Da troppi anni in Italia si vive spendendo le risorse del domani. La proposta dell’anticipo del Tfr va ancora in questa direzione.

Prima 80 euro in busta, ora l’ipotesi di aggiungerne altri 100 che dovrebbero venire dall’anticipazione del Tfr. Una misura che, almeno crediamo, riguarderebbe i soli dipendenti privati visto che a quelli pubblici l’erogazione del Tfr è stata posticipata di due anni da una precedente manovra. Sarebbe questa la soluzione a cui da più parti, compreso il governo, si sta pensando per rilanciare i consumi e quindi l’economia.

Chi scrive non è un economista. Ma alla luce di un po’ di buon senso, ci sembra che la cosa non possa funzionare. Lasciamo pure stare le ragioni che mettono in campo le aziende, cioè che così facendo si tolgono alle imprese fondi che vengono utilizzati per  sopperire alla mancanza di credito.

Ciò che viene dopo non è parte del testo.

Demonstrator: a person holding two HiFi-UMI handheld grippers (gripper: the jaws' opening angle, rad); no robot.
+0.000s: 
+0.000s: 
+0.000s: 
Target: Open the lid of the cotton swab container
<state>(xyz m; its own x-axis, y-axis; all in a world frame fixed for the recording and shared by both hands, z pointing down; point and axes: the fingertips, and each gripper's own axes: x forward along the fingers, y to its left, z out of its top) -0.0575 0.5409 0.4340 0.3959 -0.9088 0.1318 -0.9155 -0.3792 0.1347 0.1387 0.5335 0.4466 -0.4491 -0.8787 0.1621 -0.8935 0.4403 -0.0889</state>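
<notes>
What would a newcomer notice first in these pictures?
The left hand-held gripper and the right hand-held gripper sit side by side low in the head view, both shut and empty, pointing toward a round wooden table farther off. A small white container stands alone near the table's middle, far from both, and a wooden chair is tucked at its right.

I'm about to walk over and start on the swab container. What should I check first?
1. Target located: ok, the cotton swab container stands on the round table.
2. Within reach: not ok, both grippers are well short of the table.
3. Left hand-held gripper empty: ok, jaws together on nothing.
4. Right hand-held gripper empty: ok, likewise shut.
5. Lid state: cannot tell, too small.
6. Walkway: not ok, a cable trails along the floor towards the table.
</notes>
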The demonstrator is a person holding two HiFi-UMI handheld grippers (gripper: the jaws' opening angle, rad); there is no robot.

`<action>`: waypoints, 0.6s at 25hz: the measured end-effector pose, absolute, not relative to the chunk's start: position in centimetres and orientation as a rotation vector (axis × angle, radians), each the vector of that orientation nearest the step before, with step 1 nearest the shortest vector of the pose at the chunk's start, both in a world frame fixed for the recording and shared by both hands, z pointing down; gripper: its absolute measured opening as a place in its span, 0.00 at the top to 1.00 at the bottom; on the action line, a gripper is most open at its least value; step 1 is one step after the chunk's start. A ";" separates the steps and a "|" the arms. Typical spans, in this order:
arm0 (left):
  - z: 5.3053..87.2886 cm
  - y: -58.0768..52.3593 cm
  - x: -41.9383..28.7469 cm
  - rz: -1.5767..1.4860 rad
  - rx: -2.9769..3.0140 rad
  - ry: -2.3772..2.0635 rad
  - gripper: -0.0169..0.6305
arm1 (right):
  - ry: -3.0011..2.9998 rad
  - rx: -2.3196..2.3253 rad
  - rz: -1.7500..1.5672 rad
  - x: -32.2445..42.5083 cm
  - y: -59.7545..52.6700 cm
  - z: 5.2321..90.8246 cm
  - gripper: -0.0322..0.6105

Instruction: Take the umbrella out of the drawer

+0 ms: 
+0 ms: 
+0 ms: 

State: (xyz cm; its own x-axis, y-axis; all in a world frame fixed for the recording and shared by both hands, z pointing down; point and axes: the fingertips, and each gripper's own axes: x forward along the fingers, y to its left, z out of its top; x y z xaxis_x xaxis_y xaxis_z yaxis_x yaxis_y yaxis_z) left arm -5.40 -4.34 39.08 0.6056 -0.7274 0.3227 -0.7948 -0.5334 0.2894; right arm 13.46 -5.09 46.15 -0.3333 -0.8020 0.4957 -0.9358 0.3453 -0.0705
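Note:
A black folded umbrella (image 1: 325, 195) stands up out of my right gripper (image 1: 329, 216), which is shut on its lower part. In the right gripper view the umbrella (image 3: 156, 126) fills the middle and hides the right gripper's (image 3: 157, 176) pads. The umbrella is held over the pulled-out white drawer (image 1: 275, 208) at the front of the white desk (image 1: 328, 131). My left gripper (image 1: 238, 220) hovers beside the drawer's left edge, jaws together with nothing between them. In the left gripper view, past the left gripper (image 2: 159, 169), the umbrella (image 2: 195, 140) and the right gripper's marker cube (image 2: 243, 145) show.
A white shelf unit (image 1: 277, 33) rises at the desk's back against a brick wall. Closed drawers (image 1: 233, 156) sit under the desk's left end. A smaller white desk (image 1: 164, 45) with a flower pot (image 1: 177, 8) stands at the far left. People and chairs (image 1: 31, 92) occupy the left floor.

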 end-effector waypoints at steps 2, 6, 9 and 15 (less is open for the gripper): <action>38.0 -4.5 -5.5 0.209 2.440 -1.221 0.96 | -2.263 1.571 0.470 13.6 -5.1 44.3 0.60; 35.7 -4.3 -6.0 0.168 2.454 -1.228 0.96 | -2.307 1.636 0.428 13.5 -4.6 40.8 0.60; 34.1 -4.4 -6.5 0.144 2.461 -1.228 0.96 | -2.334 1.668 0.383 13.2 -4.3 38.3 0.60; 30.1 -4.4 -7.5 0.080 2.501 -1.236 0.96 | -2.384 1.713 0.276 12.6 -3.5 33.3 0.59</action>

A nostro avviso la cosa non funziona perché risponde alla logica, che in Italia dura ormai dal 1970, della scelta di “vivere a debito”. In Toscana si direbbe che si vuole “mangiare l’uovo in culo alla gallina”.  La pratica iniziò appunto negli anni ’70. Allora il debito pubblico era il 40,5% del PIL Nel 1994 era arrivato al 121,2%. Tre volte tanto. Soldi che non furono usati per investimenti ma per alimentare la spesa corrente. Dal ‘94 il processo è stato più virtuoso ma oggi siamo comunque al di sopra del 130%. Ora, visti i vincoli europei, che diciamo di voler rispettare, si cerca di battere altre strade ma la filosofia di fondo è sempre la stessa: spendere risorse future.  Al riguardo si possono fare due considerazioni. La prima, di tutta evidenza:  quello che si consuma oggi non c’è più domani. La seconda. L’anticipo di risorse non migliora la situazione di oggi perché la maggiore disponibilità economica viene subito erosa dai costi relativi agli aumenti continui di prezzi e tariffe e dai costi che i cittadini sono costretti a pagare per l’inefficienza della macchina pubblica. La chiave di volta è tutta qui. Recuperare efficienza a tutti i livelli agli apparati pubblici. I costi dell’inefficienza sono tanti e tali che le poche decine di euro che si cerca di incassare con trovate che hanno più controindicazioni che benefici non fanno assolutamente nessuna differenza. Solo che per recuperare efficienza si deve rompere quella ragnatela di opportunismo, concertazione e clientelismo politico che copre come una cappa di piombo tutta la società. E per fare questo, spiace dirlo, bisogna ridimensionare il ruolo dei sindacati. Il senso della battaglia dell’art. 18 è tutto qui, come è stato già scritto. Purtroppo dopo le prime aperture in questo senso, si registrano già da parte di Renzi i primi passi indietro ma almeno la battaglia è ancora aperta. Una notizia intanto fa bene sperare. Il licenziamento deciso dal Comune di Roma degli orchestrali del Teatro dell’Opera. Se non si faranno passi indietro sarà questo un esempio da seguire per diverse altre realtà.